Am Donnerstag abend um 21.30 Uhr trafen wir, die sogenannte Vorhut, Carsten, Silke und ich, gemeinsam vor dem Haupttor des Fliegerhorstes Büchel ein – Carsten und Silke aus dem Norden, ich aus der Türkei kommend. Empfangen wurden wir durch lauten Lärm der Tornados, die offensichtlich auch bis tief in der Nacht Krieg üben. „Man merkt mal wieder, wir sind im Krieg“, bemerkte Carsten. Mindestens zehn Starts und Landungen zählten wir. Nach 45 Minuten war Gott sei Dank der „Spuk“ zu Ende und seitdem ist es bis heute, Samstag Ruhe am Büchler Himmel.
Gestern fingen wir an, das Camp aufzubauen: Die eingelagerten Sachen vom letzten Jahr geholt, die ersten Zelte aufgebaut, die Sonnenkollektoren zur Produktion von elektrischem Strom aufgestellt (sonst könnte ich diese Zeilen gar nicht schreiben) und die vorhandenen Wohnwagen in die richtige Position gebracht. In der Nacht zum Samstag bekamen wir dann noch Verstärkung von Heiko.
Die Ordnungsbehörde des Landratsamtes mit ihrem Gefolge von Polizei, LBM u.a. suchte uns vor Ort auf und übergab uns den Auflagenbescheid für die Mahnwachen. Verhandeln ließen sie nicht mit sich – ihre Position ist klar: Grundsätzlich ist uns der zentrale Mahnwachenplatz auf dem Kreisel vor dem Haupttor aus dem vorigen Jahr untersagt. In Ausnahmefällen und unter Berücksichtigung der Anzahl, der Tageszeit und der Möglichkeiten der Polizei, vor Ort sein zu können, können wir aber Ausnahmegenehmigungen erhalten. Sicherheitsvorkehrungen werden vorgeschoben – als ob die Existenz der dort stationierten Atomwaffen nicht ein viel größeres Sicherheitsrisiko wäre, über das sich die Verantwortlichen eher Gedanken machen sollten. Wie wir mit diesen neuen einschränkenden Auflagen umgehen, werden wir noch zu diskutieren haben.
Aber erst einmal sind wir mit unserem Protestcamp wieder in der Region sichtbar, und es wird offensichtlich wahrgenommen – wie wir aus Gesprächen mit verschiedenen AnwohnerInnen entnehmen konnten. Es ist klar, dass viele Menschen in der Region ein sehr gespaltenes Verhältnis zu den dort liegenden Atomwaffen haben. Für die einen sind es sichere Arbeitsplätze und Einkommensmöglichkeiten in einer sonst strukturarmen Gegend, für die anderen sind es Lärmbelästigung, unnötige hohe Ausgaben oder gar die atomare Bedrohung. Allerdings herrscht Hilflosigkeit: „Die Dinger bekommt Ihr doch nicht weg“, war die Aussage eines mit uns seit Jahren sympathisierenden Landwirtes. Ein anderer: „Der Russe ist doch nicht unser Feind. Ich befürchte nicht, dass er uns angreift.“ Es gibt auch schon einen Ankündigungsartikel in der hier in der Region weit verbreiteten Rheinzeitung.

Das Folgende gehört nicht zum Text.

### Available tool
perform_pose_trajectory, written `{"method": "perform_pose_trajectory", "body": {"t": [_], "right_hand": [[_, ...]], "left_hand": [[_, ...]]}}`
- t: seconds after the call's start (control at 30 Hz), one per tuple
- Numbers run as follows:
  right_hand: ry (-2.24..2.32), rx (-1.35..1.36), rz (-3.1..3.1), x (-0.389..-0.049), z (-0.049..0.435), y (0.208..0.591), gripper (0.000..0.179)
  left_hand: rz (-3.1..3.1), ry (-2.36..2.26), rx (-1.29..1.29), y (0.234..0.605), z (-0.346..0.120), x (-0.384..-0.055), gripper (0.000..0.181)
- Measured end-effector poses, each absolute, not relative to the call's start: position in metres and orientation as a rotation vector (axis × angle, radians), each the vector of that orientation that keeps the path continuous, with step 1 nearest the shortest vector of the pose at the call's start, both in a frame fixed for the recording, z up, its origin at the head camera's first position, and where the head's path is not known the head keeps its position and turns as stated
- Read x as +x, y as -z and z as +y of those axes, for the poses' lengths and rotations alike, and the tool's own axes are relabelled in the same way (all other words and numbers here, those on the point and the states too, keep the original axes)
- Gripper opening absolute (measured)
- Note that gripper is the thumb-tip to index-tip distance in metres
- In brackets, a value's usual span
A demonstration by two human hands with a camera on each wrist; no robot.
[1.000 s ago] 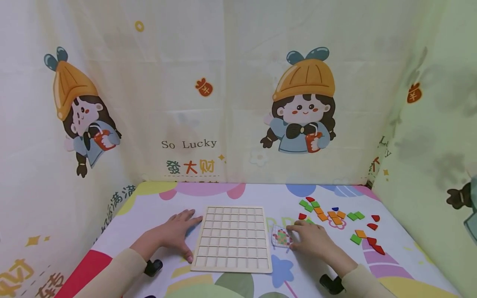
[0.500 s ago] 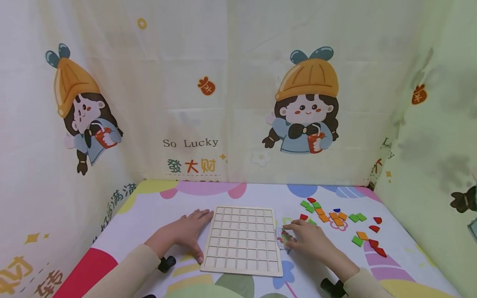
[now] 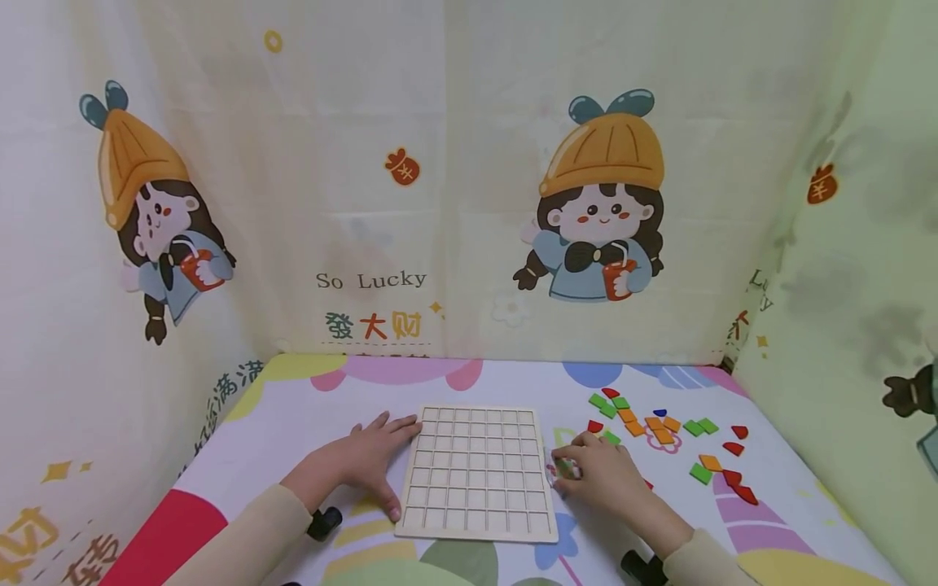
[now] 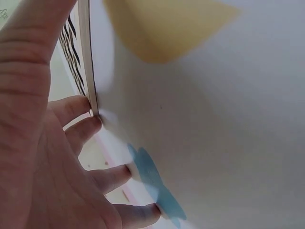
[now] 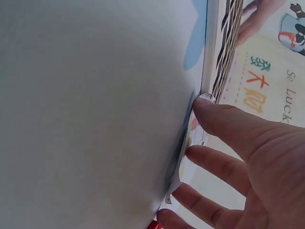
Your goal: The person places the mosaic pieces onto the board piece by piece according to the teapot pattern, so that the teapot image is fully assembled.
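Note:
A pale wooden board (image 3: 476,474) with a grid of square recesses lies flat on the table. My left hand (image 3: 362,464) is spread at its left edge, thumb and forefinger touching the rim. In the left wrist view, the left hand's fingers (image 4: 83,129) reach along that edge. Close to the board's right edge lies a small clear card (image 3: 566,469) printed with a red and green pattern. My right hand (image 3: 604,480) rests over the card, partly covering it, with thumb and fingers apart. The right wrist view shows the right thumb (image 5: 217,114) and fingertips touching the card (image 5: 194,125).
Several orange tiles (image 3: 662,436), green tiles (image 3: 701,473) and red rounded pieces (image 3: 744,495) lie scattered at the right of the table. A small blue piece (image 3: 660,413) is among them. A printed cloth backdrop (image 3: 476,203) surrounds the table.
The left hand and board have moved right, narrowing the gap to the card. The right hand has shifted slightly left and now covers more of the card. The loose pieces stay put.

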State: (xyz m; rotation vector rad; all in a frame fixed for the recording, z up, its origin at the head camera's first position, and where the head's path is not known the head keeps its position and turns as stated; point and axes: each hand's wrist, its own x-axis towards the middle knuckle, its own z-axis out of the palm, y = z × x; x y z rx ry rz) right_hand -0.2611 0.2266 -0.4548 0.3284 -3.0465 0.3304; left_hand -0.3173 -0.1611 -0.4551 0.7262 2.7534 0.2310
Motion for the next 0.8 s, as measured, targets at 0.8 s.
{"method": "perform_pose_trajectory", "body": {"t": [0.8], "right_hand": [[-0.591, -0.039, -3.091, -0.309, 0.315, 0.435, 0.041]], "left_hand": [[2.722, -0.283, 0.757, 0.448, -0.164, -0.313, 0.134]]}}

Das Wetter spielt mit. Die Sonne ist tagsüber schon kräftig warm, das hebt die Stimmung und die Erwartungen. Morgen ist großer Auftakt mit vier Bundestagsabgeordneten, einigen BürgermeisterInnen für den Frieden und vielen AtomwaffengegnerInnen. Leider haben die Bürgermeister von Alflen und Büchel aus zeitlichen Gründen abgesagt.
Am Montag wird die erste Aktion starten. Zur Vorbereitungen treffen sich um 18.00 Uhr auf dem Camp etwa 25 Personen, die zugesagt haben. Auch in den nächsten zwei Wochen hoffen wir auf weiteren Besuch und Aktivitäten von Einzelpersonen und Gruppen. Es wäre schön, wenn wir einen fulminanten Start der 20-wöchigen Aktionspräsenz hinbekämen. Die Zeit werden wir auch nutzen, um in der Region für noch mehr Verständnis für unsere Protestaktionen zu werben.
Ernst-Ludwig Iskenius ist IPPNW-Mitglied und in der AG Büchel aktiv.